Author : todsacerdoti
Score : 34 points
Date : 2024-01-04 15:06 UTC (7 hours ago)
(HTM) web link (concerningquality.com)
(TXT) w3m dump (concerningquality.com)
| skyde wrote:
| I knew of this issue for some time (default DB isolation is less
| than SERIALIZABLE on most DB).
|
| But assuming you do not want to change the default isolation for
| your transaction or for the whole DB. How do you write unit-test
| that check your code will work correctly because it's using
| "select balance from accounts FOR UPDATE"?
|
| It seem to me the only way to really validate this is using tool
| like TLA+. Or something like https://github.com/microsoft/coyote
| skyde wrote:
| Even using tool like this it seem to be a combinatorial
| explosion issue.
|
| If your app contain 10 distinct transactions.
|
| you have to test what happen if 2 instances of tx #1 run
| concurrently.
|
| But also if tx #1 and tx #2 run concurrently.
|
| And also what if tx #1 and tx #3 run concurrently ....
| amw-zero wrote:
| The issue is that the race condition exists in the database,
| not in any application code. So you can either simulate the
| race, or you need to integration test, and that's outside the
| scope of TLA+ and model checking.
|
| I haven't heard of Coyote (it's still amazing how many tools
| are out there). It's good that it operates on the actual code
| level, but I'm still not sure that would reproduce concurrency
| non-determinism at the database level.
| skyde wrote:
| yes if your test are using a mock of the db ex: https://githu
| b.com/microsoft/coyote/blob/main/Samples/Accoun... you can
| simulate the races.
|
| The problem is your mock need to implement the same isolation
| level as your real DB and support transaction ...
|
| You could use SQLITE in memory DB to run your test but that
| would make your test a lot slower I assume.
| amw-zero wrote:
| Exactly, it's a tricky problem. Implementing all
| transaction isolation levels in a mock is quite an
| ambitious endeavor.
| mrloba wrote:
| It's not perfect, but I have had success running postgres in
| Docker and running integration tests against that.
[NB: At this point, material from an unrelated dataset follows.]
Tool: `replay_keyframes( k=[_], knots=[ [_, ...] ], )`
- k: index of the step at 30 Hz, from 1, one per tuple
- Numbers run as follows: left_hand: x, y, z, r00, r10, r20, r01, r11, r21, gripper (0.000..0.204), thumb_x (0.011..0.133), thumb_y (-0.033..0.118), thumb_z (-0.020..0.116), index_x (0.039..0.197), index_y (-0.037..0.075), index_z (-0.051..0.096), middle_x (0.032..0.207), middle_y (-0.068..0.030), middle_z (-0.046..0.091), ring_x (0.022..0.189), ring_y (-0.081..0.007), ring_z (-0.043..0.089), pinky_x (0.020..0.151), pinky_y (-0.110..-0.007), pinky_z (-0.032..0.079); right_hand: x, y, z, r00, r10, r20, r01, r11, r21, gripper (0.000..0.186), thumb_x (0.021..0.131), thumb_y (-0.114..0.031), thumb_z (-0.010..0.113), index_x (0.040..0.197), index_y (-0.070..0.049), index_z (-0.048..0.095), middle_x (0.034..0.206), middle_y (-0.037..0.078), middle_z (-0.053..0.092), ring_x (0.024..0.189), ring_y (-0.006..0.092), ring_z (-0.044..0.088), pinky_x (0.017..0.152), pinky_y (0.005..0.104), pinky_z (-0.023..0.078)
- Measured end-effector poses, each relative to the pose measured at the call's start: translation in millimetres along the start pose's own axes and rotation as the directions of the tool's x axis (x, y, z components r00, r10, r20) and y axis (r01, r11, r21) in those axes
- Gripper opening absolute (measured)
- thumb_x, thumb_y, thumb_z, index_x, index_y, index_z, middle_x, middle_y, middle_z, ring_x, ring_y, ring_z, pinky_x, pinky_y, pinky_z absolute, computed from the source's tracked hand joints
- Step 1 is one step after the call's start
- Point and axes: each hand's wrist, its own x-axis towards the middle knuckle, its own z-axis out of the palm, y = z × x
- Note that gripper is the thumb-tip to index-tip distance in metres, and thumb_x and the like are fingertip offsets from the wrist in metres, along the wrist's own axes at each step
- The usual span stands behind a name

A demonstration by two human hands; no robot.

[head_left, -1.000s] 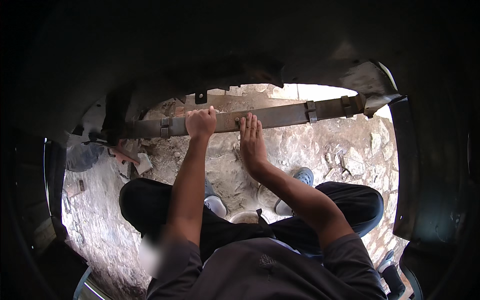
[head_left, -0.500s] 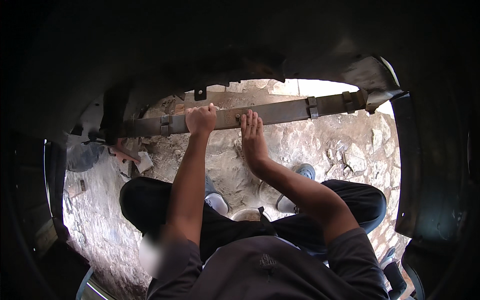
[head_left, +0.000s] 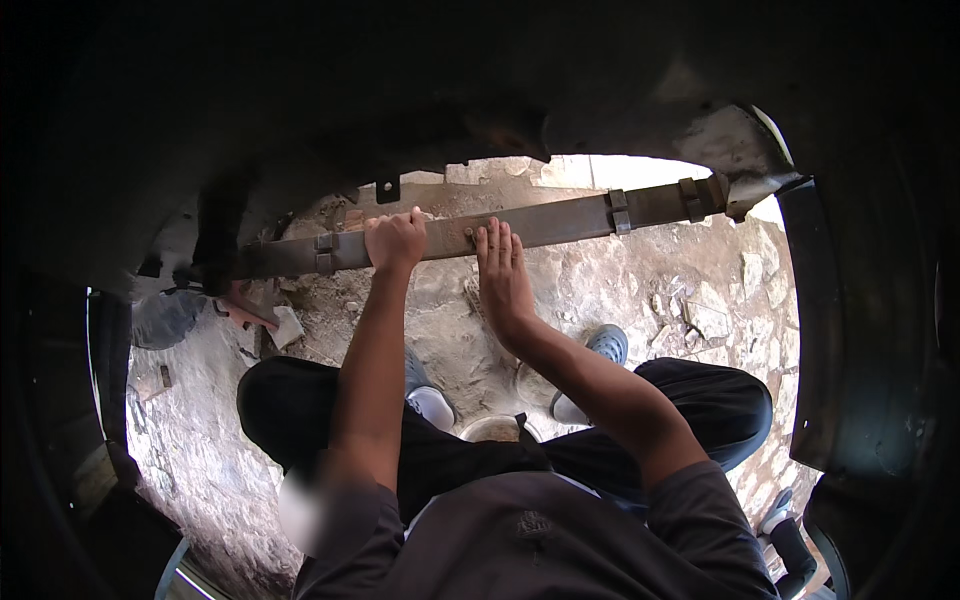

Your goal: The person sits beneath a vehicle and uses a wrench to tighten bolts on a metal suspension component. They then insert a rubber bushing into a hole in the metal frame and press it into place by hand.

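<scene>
A long steel leaf spring (head_left: 560, 222) with clamp bands runs across the view, its right end higher than its left. My left hand (head_left: 395, 240) is wrapped over it left of the middle. Just right of that, my right hand (head_left: 506, 275) lies with its fingers straight, the fingertips resting against the spring's near face. Beside those fingertips, a small bolt head (head_left: 469, 232) sticks out of the spring. One clamp band (head_left: 619, 212) sits on the right part, another clamp band (head_left: 324, 253) left of my left hand.
Dark vehicle bodywork (head_left: 740, 150) arches over and around me. A black tab with a hole (head_left: 388, 188) hangs above my left hand. On the rough stony ground (head_left: 430, 320) lie rubble, a reddish metal piece (head_left: 246, 308) at left, and my feet in blue clogs (head_left: 607, 345).
The leaf spring and both hands sit slightly further left in the view. My left hand keeps its hold and my right fingers stay against the spring.
</scene>
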Motion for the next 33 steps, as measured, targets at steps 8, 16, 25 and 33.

Usually you
| can trigger the problem by running a handful of queries in
| parallel.
| amw-zero wrote:
| Yes exactly. That's the approach taken here. The main
| downside is that it can require sleeps to properly reproduce
| race conditions.
| skyde wrote:
| this is the current setup we use in my team but I am trying
| to move away for this to something more systematic.
| nick__m wrote:
| Why optimistic locking is never considered in those articles ?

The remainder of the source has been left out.